INPUT:
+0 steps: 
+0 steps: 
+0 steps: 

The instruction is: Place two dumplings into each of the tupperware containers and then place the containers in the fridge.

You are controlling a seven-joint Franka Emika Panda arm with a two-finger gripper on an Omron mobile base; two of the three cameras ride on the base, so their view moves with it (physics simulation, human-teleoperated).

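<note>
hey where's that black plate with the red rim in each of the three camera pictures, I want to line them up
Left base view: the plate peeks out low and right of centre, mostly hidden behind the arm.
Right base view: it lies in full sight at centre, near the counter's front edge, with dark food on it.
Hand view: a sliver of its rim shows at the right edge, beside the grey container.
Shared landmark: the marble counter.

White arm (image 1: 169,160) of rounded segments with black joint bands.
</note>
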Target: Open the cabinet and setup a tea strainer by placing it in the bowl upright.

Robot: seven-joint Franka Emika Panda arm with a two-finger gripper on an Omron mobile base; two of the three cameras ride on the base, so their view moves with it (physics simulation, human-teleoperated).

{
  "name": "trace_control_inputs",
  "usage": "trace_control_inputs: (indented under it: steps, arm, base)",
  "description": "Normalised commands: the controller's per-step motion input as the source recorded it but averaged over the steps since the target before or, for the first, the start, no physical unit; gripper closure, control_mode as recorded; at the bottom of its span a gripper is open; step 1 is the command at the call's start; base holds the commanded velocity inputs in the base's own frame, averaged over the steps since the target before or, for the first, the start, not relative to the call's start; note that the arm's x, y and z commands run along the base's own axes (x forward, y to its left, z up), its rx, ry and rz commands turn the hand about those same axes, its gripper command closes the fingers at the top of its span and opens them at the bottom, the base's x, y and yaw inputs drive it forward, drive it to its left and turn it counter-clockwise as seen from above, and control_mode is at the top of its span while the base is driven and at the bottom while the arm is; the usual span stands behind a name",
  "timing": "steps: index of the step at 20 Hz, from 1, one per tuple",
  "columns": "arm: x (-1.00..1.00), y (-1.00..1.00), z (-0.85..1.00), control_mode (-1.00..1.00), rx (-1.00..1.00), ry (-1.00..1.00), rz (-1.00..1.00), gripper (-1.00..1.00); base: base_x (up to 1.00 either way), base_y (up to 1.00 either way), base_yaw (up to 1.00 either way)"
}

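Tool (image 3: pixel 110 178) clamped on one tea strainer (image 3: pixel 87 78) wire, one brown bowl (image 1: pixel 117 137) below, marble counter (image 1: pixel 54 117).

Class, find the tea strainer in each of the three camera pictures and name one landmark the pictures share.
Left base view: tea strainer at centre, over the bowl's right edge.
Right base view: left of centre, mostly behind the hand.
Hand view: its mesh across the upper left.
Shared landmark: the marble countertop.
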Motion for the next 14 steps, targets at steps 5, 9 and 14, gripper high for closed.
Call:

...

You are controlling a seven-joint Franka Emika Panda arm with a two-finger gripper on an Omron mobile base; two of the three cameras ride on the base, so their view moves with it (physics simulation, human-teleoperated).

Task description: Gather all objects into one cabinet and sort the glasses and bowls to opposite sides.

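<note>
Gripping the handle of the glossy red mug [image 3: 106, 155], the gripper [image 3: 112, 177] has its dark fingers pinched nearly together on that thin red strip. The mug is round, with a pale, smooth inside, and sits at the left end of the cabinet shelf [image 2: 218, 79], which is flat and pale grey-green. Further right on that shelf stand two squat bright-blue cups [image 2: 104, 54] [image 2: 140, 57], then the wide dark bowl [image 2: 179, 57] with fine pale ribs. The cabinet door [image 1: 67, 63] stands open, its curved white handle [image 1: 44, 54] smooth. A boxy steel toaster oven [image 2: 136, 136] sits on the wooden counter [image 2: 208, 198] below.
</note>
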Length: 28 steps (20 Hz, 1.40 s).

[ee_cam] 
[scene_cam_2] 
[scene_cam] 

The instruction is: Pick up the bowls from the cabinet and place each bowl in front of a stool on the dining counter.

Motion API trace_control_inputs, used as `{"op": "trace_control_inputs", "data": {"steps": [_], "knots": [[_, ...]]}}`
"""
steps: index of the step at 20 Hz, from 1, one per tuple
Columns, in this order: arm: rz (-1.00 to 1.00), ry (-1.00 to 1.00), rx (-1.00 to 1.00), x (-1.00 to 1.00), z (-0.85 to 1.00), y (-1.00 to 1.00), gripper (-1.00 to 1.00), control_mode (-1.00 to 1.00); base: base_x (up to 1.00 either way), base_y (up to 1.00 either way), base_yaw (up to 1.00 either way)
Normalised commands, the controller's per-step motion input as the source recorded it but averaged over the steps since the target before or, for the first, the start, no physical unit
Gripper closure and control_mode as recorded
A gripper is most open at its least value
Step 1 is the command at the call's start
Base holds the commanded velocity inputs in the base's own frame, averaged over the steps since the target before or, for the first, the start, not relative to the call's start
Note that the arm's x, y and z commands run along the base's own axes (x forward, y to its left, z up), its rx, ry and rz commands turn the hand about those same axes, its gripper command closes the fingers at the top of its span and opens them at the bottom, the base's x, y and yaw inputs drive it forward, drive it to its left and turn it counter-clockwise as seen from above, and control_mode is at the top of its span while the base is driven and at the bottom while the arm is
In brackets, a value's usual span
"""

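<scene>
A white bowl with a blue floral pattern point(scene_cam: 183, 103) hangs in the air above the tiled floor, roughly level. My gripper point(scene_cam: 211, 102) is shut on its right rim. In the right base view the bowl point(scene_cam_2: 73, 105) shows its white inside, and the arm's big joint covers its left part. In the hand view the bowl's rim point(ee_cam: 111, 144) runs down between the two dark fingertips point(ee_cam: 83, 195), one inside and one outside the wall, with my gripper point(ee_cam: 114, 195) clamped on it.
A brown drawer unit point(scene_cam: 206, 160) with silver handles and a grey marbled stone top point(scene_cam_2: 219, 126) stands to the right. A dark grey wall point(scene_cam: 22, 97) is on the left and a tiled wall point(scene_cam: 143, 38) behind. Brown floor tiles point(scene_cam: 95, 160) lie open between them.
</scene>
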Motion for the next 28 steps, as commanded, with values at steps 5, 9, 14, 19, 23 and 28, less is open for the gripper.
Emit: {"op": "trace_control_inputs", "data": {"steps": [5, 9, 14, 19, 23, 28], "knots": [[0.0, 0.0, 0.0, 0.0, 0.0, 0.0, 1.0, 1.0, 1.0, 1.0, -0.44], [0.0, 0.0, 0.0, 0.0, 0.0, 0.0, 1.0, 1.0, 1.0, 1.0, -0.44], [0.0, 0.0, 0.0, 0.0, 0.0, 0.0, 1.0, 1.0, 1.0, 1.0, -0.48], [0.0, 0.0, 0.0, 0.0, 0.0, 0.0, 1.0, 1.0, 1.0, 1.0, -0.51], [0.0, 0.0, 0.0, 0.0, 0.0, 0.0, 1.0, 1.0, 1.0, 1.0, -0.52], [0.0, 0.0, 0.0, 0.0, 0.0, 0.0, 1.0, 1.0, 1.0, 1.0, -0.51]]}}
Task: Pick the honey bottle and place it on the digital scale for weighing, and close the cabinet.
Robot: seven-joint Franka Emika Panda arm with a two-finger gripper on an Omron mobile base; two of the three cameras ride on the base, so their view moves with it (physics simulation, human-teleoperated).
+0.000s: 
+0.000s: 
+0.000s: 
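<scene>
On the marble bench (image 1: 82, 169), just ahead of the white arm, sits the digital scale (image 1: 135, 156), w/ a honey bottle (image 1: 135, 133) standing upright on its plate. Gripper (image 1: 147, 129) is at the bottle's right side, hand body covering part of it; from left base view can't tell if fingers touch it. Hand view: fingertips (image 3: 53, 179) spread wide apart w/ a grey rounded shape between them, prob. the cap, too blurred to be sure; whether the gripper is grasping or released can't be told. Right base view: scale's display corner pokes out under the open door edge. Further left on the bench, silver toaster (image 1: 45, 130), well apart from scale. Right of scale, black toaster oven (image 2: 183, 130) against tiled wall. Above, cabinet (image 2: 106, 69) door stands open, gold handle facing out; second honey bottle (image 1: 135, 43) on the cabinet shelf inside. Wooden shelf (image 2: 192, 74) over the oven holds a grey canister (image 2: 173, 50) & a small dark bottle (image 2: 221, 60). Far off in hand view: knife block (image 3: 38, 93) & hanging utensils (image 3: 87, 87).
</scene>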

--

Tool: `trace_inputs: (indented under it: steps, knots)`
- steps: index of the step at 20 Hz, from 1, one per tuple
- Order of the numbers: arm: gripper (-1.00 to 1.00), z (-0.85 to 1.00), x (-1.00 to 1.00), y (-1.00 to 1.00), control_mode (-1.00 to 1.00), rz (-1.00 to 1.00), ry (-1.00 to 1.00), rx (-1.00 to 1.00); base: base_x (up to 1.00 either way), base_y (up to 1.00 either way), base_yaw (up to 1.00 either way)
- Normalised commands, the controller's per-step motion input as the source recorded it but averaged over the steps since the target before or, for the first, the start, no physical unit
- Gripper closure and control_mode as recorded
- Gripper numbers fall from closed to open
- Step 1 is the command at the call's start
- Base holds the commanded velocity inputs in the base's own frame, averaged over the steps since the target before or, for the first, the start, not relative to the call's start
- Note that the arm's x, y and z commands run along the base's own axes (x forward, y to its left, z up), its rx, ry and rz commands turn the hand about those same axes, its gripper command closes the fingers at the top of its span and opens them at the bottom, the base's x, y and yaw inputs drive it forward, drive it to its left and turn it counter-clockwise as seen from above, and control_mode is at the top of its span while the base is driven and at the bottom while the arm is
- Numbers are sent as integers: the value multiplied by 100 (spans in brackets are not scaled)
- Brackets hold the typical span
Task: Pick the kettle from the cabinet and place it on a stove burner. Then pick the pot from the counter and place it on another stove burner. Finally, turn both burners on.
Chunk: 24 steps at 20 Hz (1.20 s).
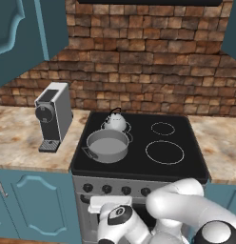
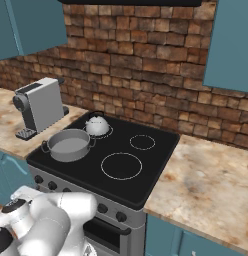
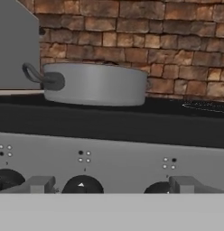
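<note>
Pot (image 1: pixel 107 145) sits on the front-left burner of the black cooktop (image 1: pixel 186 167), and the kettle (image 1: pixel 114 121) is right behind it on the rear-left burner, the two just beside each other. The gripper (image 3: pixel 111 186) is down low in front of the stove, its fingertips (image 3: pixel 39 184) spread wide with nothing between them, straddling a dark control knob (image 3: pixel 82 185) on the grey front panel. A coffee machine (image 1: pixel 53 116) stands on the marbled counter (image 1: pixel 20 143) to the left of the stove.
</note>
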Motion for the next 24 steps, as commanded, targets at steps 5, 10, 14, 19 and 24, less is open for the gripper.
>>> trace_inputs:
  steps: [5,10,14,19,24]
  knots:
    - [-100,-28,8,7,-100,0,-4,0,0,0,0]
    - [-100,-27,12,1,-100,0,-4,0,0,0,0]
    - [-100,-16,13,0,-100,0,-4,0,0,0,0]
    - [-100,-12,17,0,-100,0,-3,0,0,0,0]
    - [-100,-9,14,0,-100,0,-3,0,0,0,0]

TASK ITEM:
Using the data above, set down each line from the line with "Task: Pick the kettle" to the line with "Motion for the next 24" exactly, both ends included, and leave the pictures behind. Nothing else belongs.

ANSWER AREA:
Task: Pick the kettle from the cabinet and place it on a stove burner. Then pick the pot from the counter and place it on another stove burner. Finally, turn both burners on.
Chunk: 24 steps at 20 Hz (1.20 s).
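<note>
Pot (image 1: pixel 107 145) sits on the front-left burner of the black cooktop (image 1: pixel 186 167), and the kettle (image 1: pixel 114 121) is right behind it on the rear-left burner, the two just beside each other. The gripper (image 3: pixel 111 186) is down low in front of the stove, its fingertips (image 3: pixel 39 184) spread wide with nothing between them, straddling a dark control knob (image 3: pixel 82 185) on the grey front panel. A coffee machine (image 1: pixel 53 116) stands on the marbled counter (image 1: pixel 20 143) to the left of the stove.
</note>
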Motion for the next 24 steps, as commanded, targets at steps 5, 10, 14, 19 and 24, less is open for the gripper.

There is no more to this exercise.